L’œuvre est située à titre permanent dans l’espace public : les œuvres placées sur la voie publique, soit par la volonté de leur auteur, soit par leur destination même, présentent la particularité d’être offertes à la vue de chacun. Pourtant le code de la propriété intellectuelle interdit leur reproduction. La jurisprudence récente – 15 mars 2005 – de la Cour de cassation (dite de la Place des Terreaux à Lyon) est à cet égard sans portée réelle, car liée à la configuration particulière de l’endroit (intrication de l’oeuvre contemporaine et du patrimoine).

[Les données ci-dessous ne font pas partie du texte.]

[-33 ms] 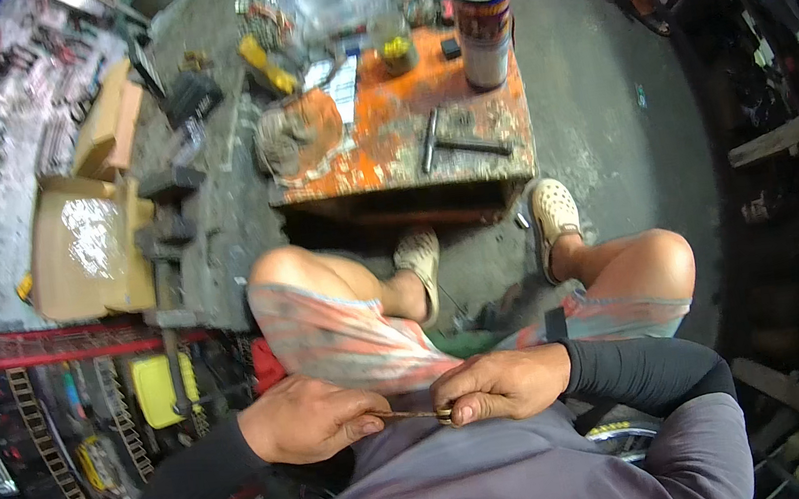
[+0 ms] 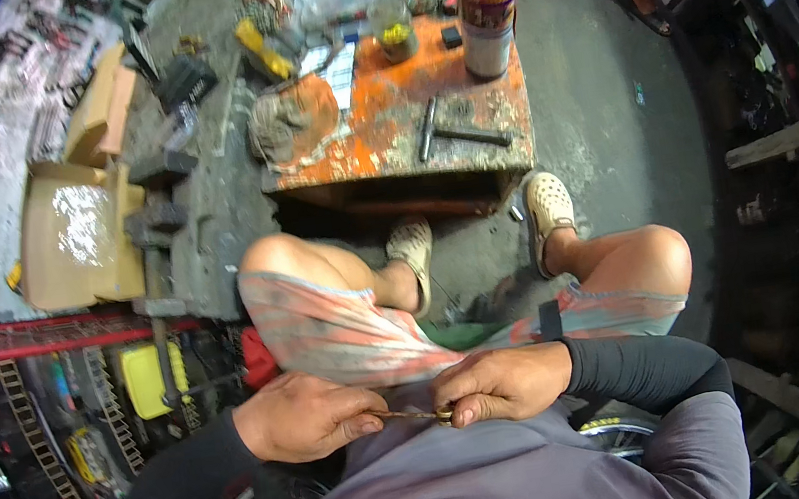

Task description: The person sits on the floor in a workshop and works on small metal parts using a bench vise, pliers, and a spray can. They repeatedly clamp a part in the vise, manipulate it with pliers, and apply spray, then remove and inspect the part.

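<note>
Brassy piece (image 2: pixel 445 415) met thin rod (image 2: pixel 407 413), seemingly mid-work, pinched by right hand (image 2: pixel 503 383) and left hand (image 2: pixel 306 415) before the orange table (image 2: pixel 385 102).

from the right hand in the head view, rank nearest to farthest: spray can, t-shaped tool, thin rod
Nearest to the right hand first:
1. Thin rod: just to its left, between the hands.
2. T-shaped tool: ahead, on the orange box.
3. Spray can: farther ahead, by the box's right edge.

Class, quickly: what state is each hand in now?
Left hand: closed, holding a thin rod.
Right hand: closed, holding a small brassy piece.
</note>
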Tool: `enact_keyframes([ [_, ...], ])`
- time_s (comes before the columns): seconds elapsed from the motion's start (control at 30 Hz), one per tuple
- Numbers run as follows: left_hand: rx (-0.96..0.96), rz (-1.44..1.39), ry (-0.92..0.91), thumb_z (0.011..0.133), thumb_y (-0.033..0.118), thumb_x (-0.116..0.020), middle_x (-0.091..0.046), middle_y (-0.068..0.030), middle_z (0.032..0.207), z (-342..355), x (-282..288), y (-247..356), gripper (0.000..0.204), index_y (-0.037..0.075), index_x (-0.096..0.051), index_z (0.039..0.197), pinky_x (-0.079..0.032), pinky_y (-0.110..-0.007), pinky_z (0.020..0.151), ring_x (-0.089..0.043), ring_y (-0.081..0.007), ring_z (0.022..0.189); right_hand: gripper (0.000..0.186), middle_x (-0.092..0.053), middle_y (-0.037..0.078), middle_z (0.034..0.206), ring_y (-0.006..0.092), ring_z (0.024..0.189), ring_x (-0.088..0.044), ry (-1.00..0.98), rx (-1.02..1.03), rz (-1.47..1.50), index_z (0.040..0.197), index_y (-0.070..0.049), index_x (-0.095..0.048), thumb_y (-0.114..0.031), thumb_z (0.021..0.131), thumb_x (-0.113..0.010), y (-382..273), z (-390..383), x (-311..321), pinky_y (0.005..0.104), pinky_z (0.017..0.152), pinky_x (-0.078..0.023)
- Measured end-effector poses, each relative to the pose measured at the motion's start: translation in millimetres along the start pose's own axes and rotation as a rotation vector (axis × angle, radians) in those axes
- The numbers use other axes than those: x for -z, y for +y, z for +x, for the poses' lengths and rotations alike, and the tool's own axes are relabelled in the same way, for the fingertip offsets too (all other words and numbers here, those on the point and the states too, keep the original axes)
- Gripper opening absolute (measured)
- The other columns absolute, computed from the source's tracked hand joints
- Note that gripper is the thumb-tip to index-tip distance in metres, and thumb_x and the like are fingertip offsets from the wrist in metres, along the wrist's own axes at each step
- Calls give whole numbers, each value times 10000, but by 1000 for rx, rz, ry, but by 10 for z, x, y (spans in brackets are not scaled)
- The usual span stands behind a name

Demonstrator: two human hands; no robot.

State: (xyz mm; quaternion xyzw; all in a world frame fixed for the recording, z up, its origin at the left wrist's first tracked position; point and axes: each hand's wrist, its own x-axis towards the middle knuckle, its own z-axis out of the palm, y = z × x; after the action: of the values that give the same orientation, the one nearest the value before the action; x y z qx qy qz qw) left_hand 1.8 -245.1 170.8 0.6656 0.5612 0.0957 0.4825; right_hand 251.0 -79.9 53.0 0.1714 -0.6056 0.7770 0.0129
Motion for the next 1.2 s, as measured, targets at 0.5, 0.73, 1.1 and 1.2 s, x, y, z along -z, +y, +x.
enact_keyframes([
  [0.5,-123,-75,-10,1083,343,-668,-754,-106,869,146,-68,87,252,102,-714,1025,-596,-479,692,-750,-368,809,441,-627,144,885,385,812,-646,58,-91,-269,1006,-8,-627,-439,1095,-658,-584,-162,-120,481,723,-529],
  [0.73,-154,-256,243,1121,302,-640,-769,-156,946,316,-254,-264,287,41,-753,1089,-602,-430,786,-762,-356,860,389,-688,157,921,380,869,-716,318,-129,-289,1104,-8,-614,-395,1140,-591,-359,-114,94,474,760,-544],
  [1.1,-188,-352,-68,1136,252,-587,-755,-207,991,634,-194,-187,306,-15,-732,1099,-578,-450,871,-752,-386,975,455,-617,91,721,254,613,-653,395,-143,-395,1069,-49,-641,-371,918,-925,-373,-44,36,412,568,-475],
  [1.2,-202,-415,-11,1135,241,-598,-772,-172,967,704,-296,-213,292,-9,-748,1146,-585,-435,842,-755,-368,923,396,-648,67,734,166,632,-658,509,-156,-283,1079,-49,-672,-308,923,-929,-444,-3,14,370,564,-478],
])
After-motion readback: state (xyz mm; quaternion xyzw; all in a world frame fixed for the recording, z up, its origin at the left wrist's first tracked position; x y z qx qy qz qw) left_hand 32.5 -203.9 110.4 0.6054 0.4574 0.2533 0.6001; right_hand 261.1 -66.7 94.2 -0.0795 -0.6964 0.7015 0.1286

Les législations de nombreux autres pays membres de l’Union européenne (et notamment l’Allemagne, la Suisse, la Belgique, l’Espagne ou la Grèce) ont prévu de telles exceptions afin d’éviter que les supports d’information ne soient en permanence mis en cause alors même que la reproduction des œuvres présentées dans leurs reportages ne porte pas atteinte à l’exploitation normale de l’œuvre. Un équilibre a ainsi été trouvé entre la légitime protection du droit des auteurs et les nécessités de l’information.

La directive relative à l’harmonisation de certains aspects du droit d’auteur et des droits voisins prévoit, dans son article 5 des exceptions et limitations aux droits d’auteurs parmi lesquelles celles liées à l’information par voie de presse, écrite audiovisuelle ou en ligne.

C’est pourquoi, il vous est proposé de reprendre certaines de ces exceptions (5 c, h, i, j) prévues pour la presse et de donner ainsi une sécurité juridique aux supports de presse dans la transmission de leurs informations. Faute de quoi, il sera toujours impossible, en application des textes et comme l’illustre la jurisprudence de Cassation UTRILLO ou DELAUNAY, d’illustrer des reportages par des images des œuvres qu’ils présentent au public, quelles fassent, ou non, l’objet d’un commentaire. C’est ainsi toute une partie de la richesse de l’information – mais aussi le savoir-faire en matière de qualité graphique et iconographique de la presse française, notamment magazine, pourtant mondialement reconnue – qui viendrait à disparaître.